> What needs to be done
Search the material below for the word "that". Copy every line where it is found.

> Dataset section
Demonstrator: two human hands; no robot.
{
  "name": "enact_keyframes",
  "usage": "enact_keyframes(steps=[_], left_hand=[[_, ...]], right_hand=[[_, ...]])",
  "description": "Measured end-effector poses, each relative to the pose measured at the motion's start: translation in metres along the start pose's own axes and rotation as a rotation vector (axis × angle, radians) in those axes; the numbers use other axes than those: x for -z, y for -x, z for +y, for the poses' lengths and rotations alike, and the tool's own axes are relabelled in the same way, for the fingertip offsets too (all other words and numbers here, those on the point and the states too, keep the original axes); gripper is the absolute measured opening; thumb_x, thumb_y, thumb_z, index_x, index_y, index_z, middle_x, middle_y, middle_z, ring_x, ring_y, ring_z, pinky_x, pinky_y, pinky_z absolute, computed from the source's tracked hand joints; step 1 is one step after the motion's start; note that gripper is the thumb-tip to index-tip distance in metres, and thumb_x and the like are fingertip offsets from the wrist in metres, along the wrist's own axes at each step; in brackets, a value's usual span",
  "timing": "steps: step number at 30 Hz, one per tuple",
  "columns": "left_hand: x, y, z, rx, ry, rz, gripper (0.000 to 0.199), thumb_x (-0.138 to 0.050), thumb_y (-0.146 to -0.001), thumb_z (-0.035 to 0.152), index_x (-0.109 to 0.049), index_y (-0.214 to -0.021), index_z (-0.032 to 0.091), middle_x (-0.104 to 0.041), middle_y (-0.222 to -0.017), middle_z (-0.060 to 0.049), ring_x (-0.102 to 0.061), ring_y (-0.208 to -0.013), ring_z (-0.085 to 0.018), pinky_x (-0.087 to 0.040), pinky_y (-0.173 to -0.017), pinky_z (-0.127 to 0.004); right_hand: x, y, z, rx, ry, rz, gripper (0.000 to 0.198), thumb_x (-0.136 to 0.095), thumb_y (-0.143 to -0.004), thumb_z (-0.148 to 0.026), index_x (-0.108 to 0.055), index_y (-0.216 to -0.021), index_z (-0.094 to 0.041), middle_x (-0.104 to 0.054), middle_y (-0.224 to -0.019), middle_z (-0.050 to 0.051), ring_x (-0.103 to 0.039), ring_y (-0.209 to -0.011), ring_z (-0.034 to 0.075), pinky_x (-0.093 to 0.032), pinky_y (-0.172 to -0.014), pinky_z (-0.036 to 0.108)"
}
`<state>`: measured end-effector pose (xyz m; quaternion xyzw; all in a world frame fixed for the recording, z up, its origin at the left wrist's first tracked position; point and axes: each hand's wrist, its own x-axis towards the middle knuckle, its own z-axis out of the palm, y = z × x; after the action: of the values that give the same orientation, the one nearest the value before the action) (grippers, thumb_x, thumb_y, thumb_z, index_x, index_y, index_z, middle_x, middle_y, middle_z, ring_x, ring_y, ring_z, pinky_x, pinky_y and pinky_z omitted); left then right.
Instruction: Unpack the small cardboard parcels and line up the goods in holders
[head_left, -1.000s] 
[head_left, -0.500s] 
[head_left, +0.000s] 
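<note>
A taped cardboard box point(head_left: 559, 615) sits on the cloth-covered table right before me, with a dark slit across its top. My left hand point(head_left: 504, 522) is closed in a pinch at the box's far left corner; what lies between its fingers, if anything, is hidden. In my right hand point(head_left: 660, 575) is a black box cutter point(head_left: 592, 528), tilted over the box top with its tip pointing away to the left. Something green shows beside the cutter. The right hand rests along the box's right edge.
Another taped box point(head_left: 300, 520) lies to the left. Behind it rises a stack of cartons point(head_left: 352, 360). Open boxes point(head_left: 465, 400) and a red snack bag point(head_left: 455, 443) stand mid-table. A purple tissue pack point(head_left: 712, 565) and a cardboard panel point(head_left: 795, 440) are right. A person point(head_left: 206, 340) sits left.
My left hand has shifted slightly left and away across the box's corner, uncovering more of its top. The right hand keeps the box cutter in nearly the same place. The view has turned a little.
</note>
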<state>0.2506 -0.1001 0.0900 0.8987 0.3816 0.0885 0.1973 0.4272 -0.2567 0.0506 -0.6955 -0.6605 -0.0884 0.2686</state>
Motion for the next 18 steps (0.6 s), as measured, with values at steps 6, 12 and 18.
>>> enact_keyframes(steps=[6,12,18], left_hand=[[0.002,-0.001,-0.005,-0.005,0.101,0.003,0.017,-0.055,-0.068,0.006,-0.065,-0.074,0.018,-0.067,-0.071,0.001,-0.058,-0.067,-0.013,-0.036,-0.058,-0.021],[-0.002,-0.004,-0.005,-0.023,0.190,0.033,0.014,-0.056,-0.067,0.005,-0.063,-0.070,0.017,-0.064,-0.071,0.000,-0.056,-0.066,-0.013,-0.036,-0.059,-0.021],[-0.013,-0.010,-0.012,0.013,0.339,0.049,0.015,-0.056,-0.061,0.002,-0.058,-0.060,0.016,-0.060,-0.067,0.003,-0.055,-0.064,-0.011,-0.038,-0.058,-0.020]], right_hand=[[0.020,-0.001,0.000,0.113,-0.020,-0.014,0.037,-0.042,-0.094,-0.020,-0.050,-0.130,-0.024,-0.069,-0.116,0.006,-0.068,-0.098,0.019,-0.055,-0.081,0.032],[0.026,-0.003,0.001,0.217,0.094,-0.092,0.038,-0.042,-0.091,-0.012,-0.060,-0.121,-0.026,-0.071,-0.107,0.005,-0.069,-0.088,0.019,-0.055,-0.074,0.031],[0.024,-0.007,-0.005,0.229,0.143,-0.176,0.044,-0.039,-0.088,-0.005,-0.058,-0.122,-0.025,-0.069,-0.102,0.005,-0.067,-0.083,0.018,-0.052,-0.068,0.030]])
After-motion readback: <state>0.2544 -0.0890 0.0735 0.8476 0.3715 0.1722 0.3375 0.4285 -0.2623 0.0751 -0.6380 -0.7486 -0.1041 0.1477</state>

> Written response
  "description": "Measured end-effector poses, each relative to the pose measured at the motion's start: translation in metres along the start pose's own axes and rotation as a rotation vector (axis × angle, radians) in those axes; the numbers use other axes than those: x for -z, y for -x, z for +y, for the poses' lengths and rotations alike, and the tool's own axes are relabelled in the same way, for the fingertip offsets too (all other words and numbers here, those on the point and the states too, keep the original axes); gripper is the absolute measured opening; thumb_x, thumb_y, thumb_z, index_x, index_y, index_z, middle_x, middle_y, middle_z, ring_x, ring_y, ring_z, pinky_x, pinky_y, pinky_z absolute, computed from the source's tracked hand joints; step 1 is one step after the motion's start; note that gripper is the thumb-tip to index-tip distance in metres, and thumb_x and the like are fingertip offsets from the wrist in metres, along the wrist's own axes at each step; in brackets, a value's usual span",
`<state>`: measured end-effector pose (xyz m; quaternion xyzw; all in a world frame fixed for the recording, z up, its origin at the left wrist's first tracked position; point and axes: each hand's wrist, its own x-axis towards the middle knuckle, its own z-axis out of the palm, y = z × x; after the action: of the values that give the same orientation, the one nearest the value before the action) (grippers, thumb_x, thumb_y, thumb_z, index_x, index_y, index_z, middle_x, middle_y, middle_z, ring_x, ring_y, ring_z, pinky_x, pinky_y and pinky_z omitted); left then right.

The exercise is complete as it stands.